FRENCH REVOLUTION: 1789-93



 The French Revolution was a great event in the history not only of France & Europe but of mankind, as a whole. It gave to humanity new ideas of ‘Liberty; Equality & Fraternity’. 


 The French Revolution is the name given to the struggle which swept away the Old Regime in France and brought about fundamental changes in the sociopolitical set-up. 


 This political upheaval began in 1789. King Louis XIV and his successors had brought divine-right absolutism to the peak. The French King, in the 18th century, had unlimited powers. Opponents were put in prison without trial. 


 French society consisted of three estates or classes. The first (clergy) and second (nobility) estates were privileged in many ways. Members of third estate – commoners (middle class, workers & peasants) were the ‘under dogs’. They made 90% of the population. Almost the entire tax burden fell on third estate. But the privileged classes were exempted from these taxes. 


 These undemocratic features of French society were sharply criticized by able writers and thinkers like Montesquieu (1689-1775), Voltaire (1694-1778) and Rousseau (1712-1778). 


 The immediate cause of the French Revolution was the bankrupt condition of the French treasury brought about in part by the extravagant expenditure and inefficiency of Louis XV & Louis XVL. 


 The French Revolution started with the fall of Bastille Fort. The mobs in Paris attacked the Bastille on July 14, 1789, killed its governor and freed the prisoners. This ancient fortress, where political prisoners were kept, was the symbol of tyranny in France. Its capture aroused the whole nation. Peasants in the provinces plundered and burnt several castles. 


 ‘Liberty, Equality and Fraternity’ became the watchword. 
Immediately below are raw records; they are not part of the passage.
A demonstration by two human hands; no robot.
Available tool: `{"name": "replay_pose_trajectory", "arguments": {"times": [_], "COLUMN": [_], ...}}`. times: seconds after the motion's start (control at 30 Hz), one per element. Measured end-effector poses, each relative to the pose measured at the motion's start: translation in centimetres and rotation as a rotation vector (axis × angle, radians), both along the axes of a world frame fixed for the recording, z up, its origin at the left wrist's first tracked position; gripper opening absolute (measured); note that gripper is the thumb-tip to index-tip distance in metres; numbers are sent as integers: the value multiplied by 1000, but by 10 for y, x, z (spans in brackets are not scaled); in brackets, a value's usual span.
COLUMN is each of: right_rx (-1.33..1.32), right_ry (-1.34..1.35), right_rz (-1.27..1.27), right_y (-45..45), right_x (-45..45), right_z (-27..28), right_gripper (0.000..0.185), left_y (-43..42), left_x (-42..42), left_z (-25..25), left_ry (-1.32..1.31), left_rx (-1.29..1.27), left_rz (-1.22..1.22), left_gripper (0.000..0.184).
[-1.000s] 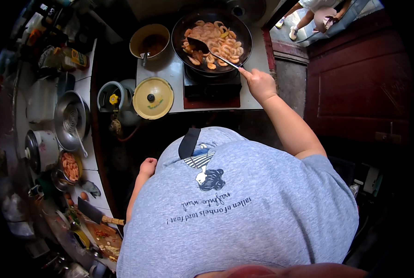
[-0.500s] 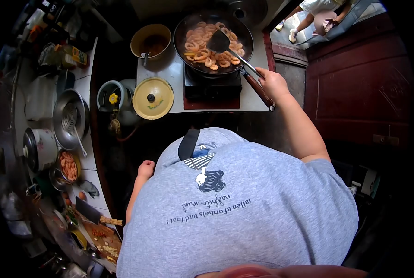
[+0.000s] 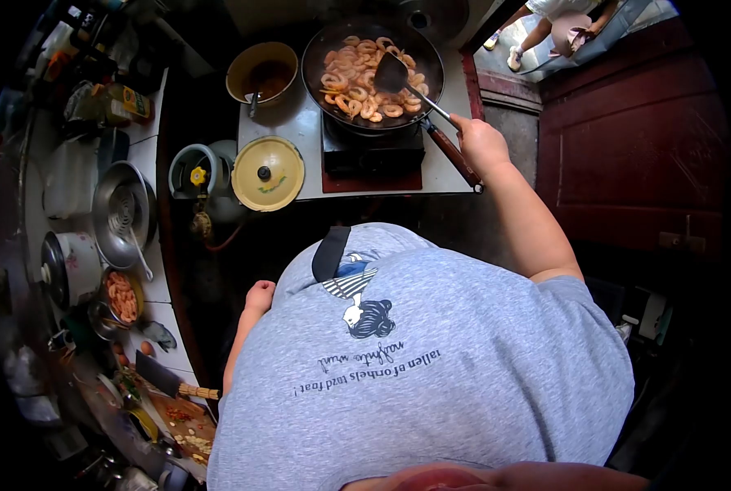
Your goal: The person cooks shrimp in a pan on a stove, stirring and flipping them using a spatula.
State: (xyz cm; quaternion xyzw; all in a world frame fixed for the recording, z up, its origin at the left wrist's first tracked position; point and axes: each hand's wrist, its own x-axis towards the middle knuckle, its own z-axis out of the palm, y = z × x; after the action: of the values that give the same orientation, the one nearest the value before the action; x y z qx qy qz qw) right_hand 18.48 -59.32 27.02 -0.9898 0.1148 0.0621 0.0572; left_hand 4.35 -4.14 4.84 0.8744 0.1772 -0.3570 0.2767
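Note:
My right hand (image 3: 483, 145) is closed around the handle of a dark-bladed spatula (image 3: 391, 74). Its blade rests among cooked, curled shrimp (image 3: 349, 74) in a black wok (image 3: 313, 64). The wok sits on a black stove (image 3: 372, 149), and its wooden handle (image 3: 454, 155) points toward me just below my right hand. At my left side, my left hand (image 3: 260, 295) hangs with the fingers curled in, and nothing shows in it. Left of the wok stand a yellow bowl (image 3: 236, 72) of brown liquid with a spoon and a yellow lid (image 3: 279, 155).
A gas cylinder (image 3: 230, 200) with a yellow valve stands below the counter. The left counter holds a metal colander (image 3: 103, 200), a rice cooker (image 3: 77, 266), raw shrimp (image 3: 123, 296), a cleaver (image 3: 157, 373) and a cutting board (image 3: 169, 405). At the doorway is another person (image 3: 537, 33).
The spatula blade has moved slightly to the right in the wok, among the shrimp. My view has shifted a little. The left hand stays curled at my side.

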Motion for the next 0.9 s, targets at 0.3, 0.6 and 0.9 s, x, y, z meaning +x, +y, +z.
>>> {"name": "replay_pose_trajectory", "arguments": {"times": [0.3,0.6,0.9], "right_rx": [2,-65,261], "right_ry": [-11,36,-14], "right_rz": [24,33,-72], "right_y": [10,10,5], "right_x": [4,10,8], "right_z": [12,-3,-25], "right_gripper": [33,38,28], "left_y": [2,5,3], "left_x": [5,4,-1], "left_z": [12,-2,1], "left_ry": [45,26,48], "left_rx": [-48,-52,-47], "left_rz": [55,58,106], "left_gripper": [25,24,25]}}
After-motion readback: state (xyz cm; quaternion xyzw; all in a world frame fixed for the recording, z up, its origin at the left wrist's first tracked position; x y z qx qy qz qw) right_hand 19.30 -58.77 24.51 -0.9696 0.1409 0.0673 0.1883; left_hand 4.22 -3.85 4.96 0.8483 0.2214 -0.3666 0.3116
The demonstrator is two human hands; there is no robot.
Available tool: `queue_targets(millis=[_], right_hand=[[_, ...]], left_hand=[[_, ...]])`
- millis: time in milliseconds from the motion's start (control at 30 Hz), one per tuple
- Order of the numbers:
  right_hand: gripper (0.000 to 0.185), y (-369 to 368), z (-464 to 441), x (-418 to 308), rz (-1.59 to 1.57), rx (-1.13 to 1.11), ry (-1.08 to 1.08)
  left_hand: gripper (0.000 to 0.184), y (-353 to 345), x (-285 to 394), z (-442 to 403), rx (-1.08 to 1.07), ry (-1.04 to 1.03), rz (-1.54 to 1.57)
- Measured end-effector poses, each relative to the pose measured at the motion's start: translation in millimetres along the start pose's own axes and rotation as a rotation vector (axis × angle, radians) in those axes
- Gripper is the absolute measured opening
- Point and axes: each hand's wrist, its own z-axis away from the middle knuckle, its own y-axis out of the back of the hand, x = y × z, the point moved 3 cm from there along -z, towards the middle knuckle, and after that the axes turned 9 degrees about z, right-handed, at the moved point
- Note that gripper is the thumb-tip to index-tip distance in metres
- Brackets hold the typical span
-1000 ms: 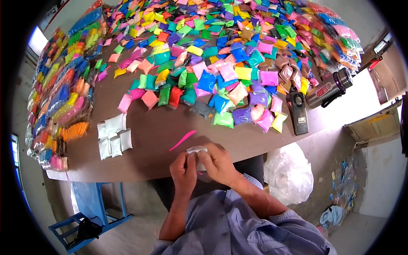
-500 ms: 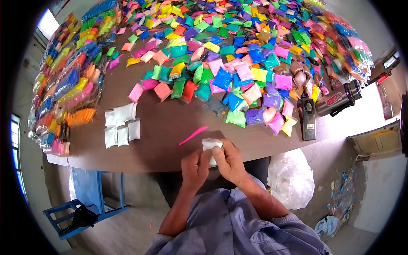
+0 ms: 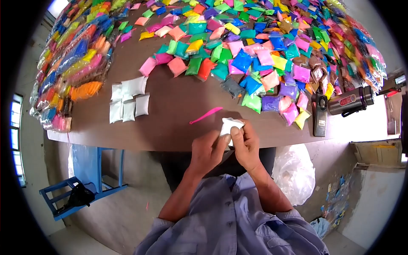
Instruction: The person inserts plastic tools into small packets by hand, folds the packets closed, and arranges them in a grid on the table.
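Between my two hands, just past the table's front edge, is a small white packet point(image 3: 229, 124). My left hand point(image 3: 207, 152) is closed on its left side. From the right, my right hand point(image 3: 246, 146) pinches it with the thumb on top, and the fingers behind are partly hidden. A pink plastic tool point(image 3: 207, 114), slim with a narrow end, lies on the table just beyond the hands. To the left, several white packets point(image 3: 129, 100) lie grouped in two rows.
Many colourful packets point(image 3: 242, 60) cover the far table point(image 3: 170, 131). Bundled clear bags of packets point(image 3: 76, 63) line the left side. A steel flask point(image 3: 350, 101) and a dark upright device point(image 3: 319, 114) stand at right. Below are a blue stool point(image 3: 87, 170) and a white plastic bag point(image 3: 294, 172).
The view has tilted and shifted, so the table sits higher and further right in it. Both hands still hold the white packet; its top now shows a little more openly.
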Motion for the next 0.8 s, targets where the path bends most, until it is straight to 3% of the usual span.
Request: queue_targets(millis=[233, 367, 500, 667, 800], right_hand=[[0.026, 2, -3, 3, -0.005, -0.01, -0.07], [0.02, 1, -3, 2, -0.029, 0.044, -0.02], [0.021, 2, 1, 5, 0.133, 0.032, 0.075], [0.023, 0, -3, 3, 0.113, -0.048, 0.014], [0.023, 5, -7, 15, 0.147, -0.052, 0.021]], left_hand=[[0.022, 4, -4, 0, 0.013, -0.075, -0.018], [0.024, 5, 11, -2, -0.017, 0.086, 0.057], [0.024, 8, -2, -4, 0.079, -0.063, 0.005], [0.02, 5, -9, -3, 0.158, -0.189, 0.037], [0.03, 4, -12, -1, 0.163, -0.173, 0.03]])
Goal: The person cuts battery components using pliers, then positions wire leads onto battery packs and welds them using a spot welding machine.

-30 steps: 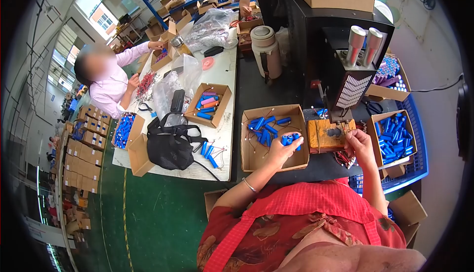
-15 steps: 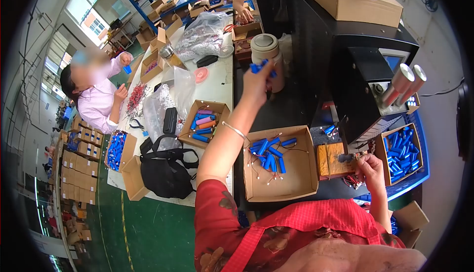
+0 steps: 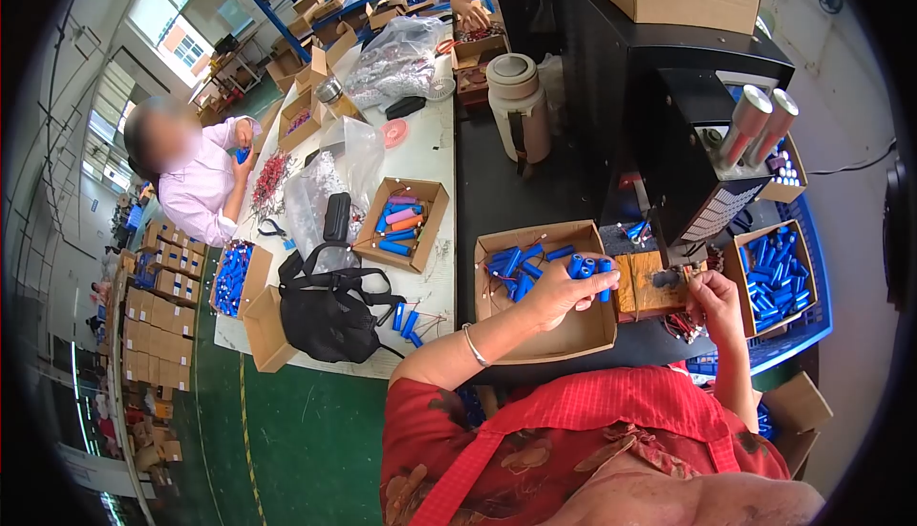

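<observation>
My left hand (image 3: 554, 295) is closed around several blue cylindrical battery cells (image 3: 592, 266), their ends pointing toward the wooden block. It is over the right part of an open cardboard tray (image 3: 544, 344), where more blue cells with thin wires (image 3: 508, 263) lie. My right hand (image 3: 714, 299) pinches at the right end of the wooden block (image 3: 638, 285), beside a dark patch and small metal parts. What its fingertips hold is too small to make out. Above the block stands a black machine with two silver cylinders (image 3: 745, 125).
A carton of blue cells (image 3: 778, 278) sits in a blue basket (image 3: 820, 321) at right. Behind stands a flask (image 3: 519, 110). On the white table are a black bag (image 3: 330, 325) and a box of mixed cells (image 3: 420, 249). A co-worker (image 3: 196, 182) sits at left; another person's hand (image 3: 470, 12) is at the back.
My left hand has come down from beside the flask to the tray's right side, still holding blue cells. My right hand stays at the block. The co-worker's hands have come closer together.
</observation>
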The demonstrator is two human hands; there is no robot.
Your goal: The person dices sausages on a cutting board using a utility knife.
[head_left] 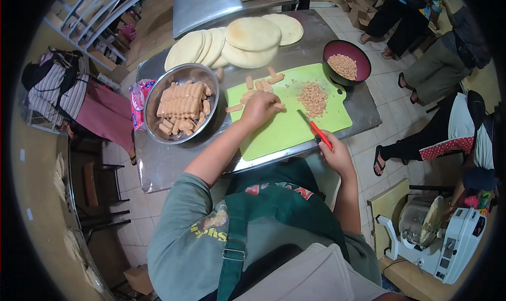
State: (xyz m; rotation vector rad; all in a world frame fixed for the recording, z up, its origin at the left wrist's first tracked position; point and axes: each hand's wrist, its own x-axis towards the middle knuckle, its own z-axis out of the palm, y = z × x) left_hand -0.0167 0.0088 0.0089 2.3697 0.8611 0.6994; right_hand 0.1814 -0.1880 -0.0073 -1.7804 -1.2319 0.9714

 Government in France broke down, as royal officials fled and the people stopped paying taxes. The National Assembly governed France from 1789-91. It drafted a constitution which created a limited monarchy. Its preamble was the famous Declaration of the Rights of Man. All feudal rights were abolished. Local government was reorganized. The old provinces were replaced by 83 departments. Church lands were confiscated and sold to peasants. Special Church privileges were abolished. The first Republic was proclaimed on sep. 21, 1792. King Louis XVI and his queen Marie Antoinette were beheaded on the guillotine on Jan. 21, 1793 and oct. 16 1793 respectively on charges of treason. Napolean, after some time, emerged as the strong man of France. 


 The French Revolution was an event of fundamental importance not only for France but for whole of Europe and ultimately for the whole world. In France, the Revolution established the political supremacy of the middle class in the towns and transferred the bulk of landed property to the peasantry in the countryside. For Europe and the world, it represented an ideal of popular sovereignty and equality before them; it represented an ideal of popular sovereignty and equally before the law.